Analysis: Books 5–6 Our first encounter with Odysseus confirms what we have already learned about him from Menelaus’s and Helen’s accounts of his feats during the Trojan War and what Homer’s audience would already have known: that Odysseus is very cunning and deliberative. The poet takes pains to show him weighing every decision: whether to try landing against the rocky coast of Scheria; whether to rest by the river or in the shelter of the woods; and whether to embrace Nausicaa’s knees (the customary gesture of supplication) or address her from afar.

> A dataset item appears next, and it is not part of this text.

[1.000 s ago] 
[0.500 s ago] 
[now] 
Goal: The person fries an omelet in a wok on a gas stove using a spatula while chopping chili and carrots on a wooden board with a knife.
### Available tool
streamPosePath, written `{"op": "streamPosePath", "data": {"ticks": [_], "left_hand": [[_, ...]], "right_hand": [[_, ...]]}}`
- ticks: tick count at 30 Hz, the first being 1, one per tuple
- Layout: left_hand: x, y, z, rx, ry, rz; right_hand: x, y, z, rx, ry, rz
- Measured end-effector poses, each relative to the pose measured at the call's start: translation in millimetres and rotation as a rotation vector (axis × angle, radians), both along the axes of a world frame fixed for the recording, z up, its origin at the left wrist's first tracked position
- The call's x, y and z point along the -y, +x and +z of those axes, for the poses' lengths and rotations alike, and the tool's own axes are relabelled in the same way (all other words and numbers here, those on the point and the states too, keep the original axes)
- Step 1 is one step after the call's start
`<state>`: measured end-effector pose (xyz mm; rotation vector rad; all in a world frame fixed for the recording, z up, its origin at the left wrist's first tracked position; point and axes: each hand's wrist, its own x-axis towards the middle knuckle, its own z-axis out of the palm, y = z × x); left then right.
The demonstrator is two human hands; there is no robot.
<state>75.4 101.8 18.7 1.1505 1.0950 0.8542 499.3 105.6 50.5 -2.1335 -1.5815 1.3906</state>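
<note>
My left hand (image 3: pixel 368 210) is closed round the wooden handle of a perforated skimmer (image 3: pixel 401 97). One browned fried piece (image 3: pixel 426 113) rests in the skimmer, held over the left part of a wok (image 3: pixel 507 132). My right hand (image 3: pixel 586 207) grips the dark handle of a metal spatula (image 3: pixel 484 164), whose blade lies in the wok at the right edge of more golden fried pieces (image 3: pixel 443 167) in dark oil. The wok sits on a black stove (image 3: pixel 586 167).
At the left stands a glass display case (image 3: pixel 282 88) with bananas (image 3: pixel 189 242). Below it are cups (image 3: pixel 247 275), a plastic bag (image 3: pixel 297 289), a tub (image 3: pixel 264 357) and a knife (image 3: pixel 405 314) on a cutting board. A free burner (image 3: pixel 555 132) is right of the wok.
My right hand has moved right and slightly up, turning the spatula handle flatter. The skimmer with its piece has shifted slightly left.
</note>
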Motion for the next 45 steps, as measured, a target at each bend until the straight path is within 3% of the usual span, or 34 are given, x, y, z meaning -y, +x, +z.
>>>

The shrewd and measured approach that these instances demonstrate balances Odysseus’s warrior mentality. Though aggressive and determined, he is far from rash. Instead, he is shrewd, cautious, and extremely self-confident. At one point, he even ignores the goddess Ino’s advice to abandon ship, trusting in his seafaring abilities and declaring, “[I]t’s what seems best to me” (5. 397). In each case, he makes a decision and converts thought to action with speed and poise. In his encounter with Nausicaa, a telling example of his skill in interacting with people and charisma, his subdued approach comes off as “endearing, sly and suave” (6. 162).